Idolville: Last Night’s Five Top Moments

The end is nigh. Last night’s elimination episode was full of tears, fear, and, inevitably, only two contenders left standing. You’d be forgiven for being a little tired of the Idols at this point, so let’s highlight the non-Idol moments that made last night’s episode so enjoyable. Drumroll, please:
5. The Dolphin
Since we’re down to only three contestants and have a sold-out hour of advertising space to fill, the producers treated us to lengthy videos chronicling their trio’s individual journeys from hopefuls in a army of thousands to the three remaining stars of the show. Once again, we learned something about the Idols as people — but at the end of the day, the star of the video profiles was that charismatic dolphin who provided the memorable photo op. Upstaged by a sea-mammal? Yes, it’s true. Hey Flipper, expect a call from Simon. If he can do it for Leona Lewis, he can do it for you.
4. Tears
Each of the contenders was sent back to their hometowns to be treated like stars…before one was sent home for good like a loser. Ubiquitous in each clip? The sobbing of each contestant. David Archuleta whimpered but smiled, staying in character; David Cook took the manlier route, and cried for just a second, pressing his thumb and forefinger into his eyes as if in deep contemplation. But the Page 6 Award for Truest Celebrity Behavior goes to Syesha, who cried the way a celeb actually does: copiously and snottily, but only in the limo.
3. Local Color
The other bright spot of the hometown videos was the cameo appearances. From the mayor of Sarasota, a bubbly geriatric woman whose enthusiasm for Syesha literally turned her on her head, to the waxed-moustached and Old Glory’d mayor of Murray, UT (who declared, incidentally, May 9, 2008 to be David Archuleta Day), the costars provided a wealth of regional reality. Compared to these characters, the Idols themselves seemed positively drab. David Cook gets bonus points among the misty-eyed moms and aunts of the world for honoring his geriatric music teacher, who proudly accepted a bouquet while wearing an oversized tee shirt with her former student’s face emblazoned on it.
2. Flashy Fantasia
Last night’s traditional former-Idol performance from Fantasia Barrino wasn’t terrible — it was amazing. That’s not to say it was good; but Fantasia, tromping onstage like a vermilion-hued Grace Jones, was surely a sight – she owned the audience. Clomping around like a military general on amphetamines, the singer gurgled, screeched, and moaned her way through “Bore Me,” a song seemingly devoid of actual lyrics, and showed us what the this season’s contestants have been lacking all along: stage presence. Simon looked appalled, but no one can say that Fantasia was a bore.
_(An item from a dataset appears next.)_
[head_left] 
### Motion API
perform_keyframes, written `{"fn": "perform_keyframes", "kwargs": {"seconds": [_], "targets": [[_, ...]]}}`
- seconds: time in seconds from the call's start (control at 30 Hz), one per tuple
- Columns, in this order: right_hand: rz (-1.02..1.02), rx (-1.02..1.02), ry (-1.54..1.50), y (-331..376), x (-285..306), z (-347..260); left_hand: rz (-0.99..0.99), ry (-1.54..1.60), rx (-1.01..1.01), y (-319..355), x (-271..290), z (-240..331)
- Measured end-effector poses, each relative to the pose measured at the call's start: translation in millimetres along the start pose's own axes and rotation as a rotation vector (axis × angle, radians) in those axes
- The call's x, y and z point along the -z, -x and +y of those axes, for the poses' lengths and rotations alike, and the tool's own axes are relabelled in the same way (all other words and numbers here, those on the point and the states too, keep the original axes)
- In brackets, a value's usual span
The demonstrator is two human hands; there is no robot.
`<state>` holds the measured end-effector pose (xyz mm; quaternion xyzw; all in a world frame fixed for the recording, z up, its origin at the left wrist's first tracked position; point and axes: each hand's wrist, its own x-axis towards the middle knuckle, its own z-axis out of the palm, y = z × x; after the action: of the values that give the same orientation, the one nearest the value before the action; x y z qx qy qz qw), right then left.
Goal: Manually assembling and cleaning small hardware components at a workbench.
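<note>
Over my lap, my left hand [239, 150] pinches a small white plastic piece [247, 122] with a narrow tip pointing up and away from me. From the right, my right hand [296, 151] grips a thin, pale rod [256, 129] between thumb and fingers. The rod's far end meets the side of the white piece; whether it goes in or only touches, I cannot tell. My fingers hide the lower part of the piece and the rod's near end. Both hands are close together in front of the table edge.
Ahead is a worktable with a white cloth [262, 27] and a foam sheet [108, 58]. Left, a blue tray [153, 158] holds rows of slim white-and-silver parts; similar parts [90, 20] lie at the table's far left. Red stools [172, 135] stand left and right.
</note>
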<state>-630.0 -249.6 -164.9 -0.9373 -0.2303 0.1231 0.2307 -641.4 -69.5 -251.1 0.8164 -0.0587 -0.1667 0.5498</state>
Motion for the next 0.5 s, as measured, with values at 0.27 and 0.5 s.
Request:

1. The Joy of Knowing You Were Right
And, finally, the moment of truth: who’s it going to be? But of course, we’ve known for weeks that Syesha’s number is up, and so it was. She knew it too, and swallowed the pill staunchly. And now, at last, we can get down to the date we’ve had since the beginning: David versus David, man versus man-child. Will it be “Imagine” or “Hello”?